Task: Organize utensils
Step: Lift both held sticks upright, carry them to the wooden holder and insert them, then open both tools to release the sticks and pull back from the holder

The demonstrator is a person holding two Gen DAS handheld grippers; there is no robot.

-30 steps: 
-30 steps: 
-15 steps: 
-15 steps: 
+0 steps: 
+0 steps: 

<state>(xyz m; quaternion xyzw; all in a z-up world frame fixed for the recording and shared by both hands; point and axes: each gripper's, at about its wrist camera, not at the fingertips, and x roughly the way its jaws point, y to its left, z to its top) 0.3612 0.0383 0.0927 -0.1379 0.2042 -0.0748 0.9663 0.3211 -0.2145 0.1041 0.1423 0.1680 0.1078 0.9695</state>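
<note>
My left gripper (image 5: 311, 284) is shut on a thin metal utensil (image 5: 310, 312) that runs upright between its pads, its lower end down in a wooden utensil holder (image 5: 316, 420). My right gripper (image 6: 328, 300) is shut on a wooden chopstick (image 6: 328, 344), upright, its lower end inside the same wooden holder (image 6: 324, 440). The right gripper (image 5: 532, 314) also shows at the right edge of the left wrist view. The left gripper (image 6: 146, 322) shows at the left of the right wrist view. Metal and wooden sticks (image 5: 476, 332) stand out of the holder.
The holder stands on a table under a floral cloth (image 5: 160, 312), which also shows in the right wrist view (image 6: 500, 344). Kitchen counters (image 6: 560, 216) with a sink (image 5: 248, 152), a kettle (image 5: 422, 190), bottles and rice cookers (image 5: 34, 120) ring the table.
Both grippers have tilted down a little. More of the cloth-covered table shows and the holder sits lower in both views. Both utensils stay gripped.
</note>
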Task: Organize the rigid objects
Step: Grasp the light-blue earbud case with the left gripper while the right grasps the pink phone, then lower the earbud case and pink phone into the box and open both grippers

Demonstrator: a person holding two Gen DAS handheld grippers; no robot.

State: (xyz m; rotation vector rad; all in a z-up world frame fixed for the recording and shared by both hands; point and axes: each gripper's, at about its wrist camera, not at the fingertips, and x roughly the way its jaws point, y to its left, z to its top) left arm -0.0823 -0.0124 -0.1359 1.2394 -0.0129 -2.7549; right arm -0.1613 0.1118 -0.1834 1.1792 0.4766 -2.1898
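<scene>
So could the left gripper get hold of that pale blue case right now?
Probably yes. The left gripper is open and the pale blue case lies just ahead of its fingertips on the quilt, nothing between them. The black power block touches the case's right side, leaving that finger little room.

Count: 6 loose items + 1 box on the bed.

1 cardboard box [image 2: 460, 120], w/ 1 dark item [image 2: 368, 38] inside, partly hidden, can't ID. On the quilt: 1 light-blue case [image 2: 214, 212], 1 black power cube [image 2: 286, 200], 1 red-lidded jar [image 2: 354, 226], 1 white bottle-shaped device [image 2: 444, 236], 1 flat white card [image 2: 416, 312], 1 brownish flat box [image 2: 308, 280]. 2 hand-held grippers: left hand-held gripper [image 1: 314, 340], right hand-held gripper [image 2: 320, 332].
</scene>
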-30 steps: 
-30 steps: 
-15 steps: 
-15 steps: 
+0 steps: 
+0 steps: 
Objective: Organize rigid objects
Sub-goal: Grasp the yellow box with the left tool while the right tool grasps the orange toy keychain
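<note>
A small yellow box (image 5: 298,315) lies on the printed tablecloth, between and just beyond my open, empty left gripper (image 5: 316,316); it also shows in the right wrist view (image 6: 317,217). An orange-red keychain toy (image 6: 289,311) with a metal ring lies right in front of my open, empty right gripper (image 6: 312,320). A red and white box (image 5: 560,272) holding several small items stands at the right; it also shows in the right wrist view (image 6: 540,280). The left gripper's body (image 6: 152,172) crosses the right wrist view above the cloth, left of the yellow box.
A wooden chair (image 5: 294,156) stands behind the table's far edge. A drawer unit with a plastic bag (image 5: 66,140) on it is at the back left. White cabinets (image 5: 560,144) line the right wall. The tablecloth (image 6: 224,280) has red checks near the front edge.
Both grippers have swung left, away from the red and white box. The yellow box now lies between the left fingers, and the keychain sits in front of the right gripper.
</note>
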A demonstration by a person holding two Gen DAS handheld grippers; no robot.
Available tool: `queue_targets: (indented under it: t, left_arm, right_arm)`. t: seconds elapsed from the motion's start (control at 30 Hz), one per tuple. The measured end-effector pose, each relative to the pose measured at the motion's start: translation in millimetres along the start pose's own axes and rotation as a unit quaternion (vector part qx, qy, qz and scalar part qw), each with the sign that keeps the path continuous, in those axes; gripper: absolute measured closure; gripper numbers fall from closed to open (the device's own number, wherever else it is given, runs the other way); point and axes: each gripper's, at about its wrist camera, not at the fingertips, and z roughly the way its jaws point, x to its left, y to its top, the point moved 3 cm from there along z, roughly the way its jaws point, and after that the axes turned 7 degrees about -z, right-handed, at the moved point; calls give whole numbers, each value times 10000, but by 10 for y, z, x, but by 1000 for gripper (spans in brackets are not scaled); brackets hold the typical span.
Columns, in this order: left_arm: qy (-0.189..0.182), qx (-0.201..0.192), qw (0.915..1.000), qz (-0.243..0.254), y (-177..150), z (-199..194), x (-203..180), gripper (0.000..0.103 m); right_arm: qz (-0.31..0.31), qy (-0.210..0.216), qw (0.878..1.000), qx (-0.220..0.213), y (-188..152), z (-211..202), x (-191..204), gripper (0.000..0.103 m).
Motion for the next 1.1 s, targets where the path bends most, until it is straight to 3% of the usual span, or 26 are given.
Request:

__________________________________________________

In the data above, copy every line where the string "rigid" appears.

### [SOLUTION]
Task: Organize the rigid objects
Objective: Organize rigid objects

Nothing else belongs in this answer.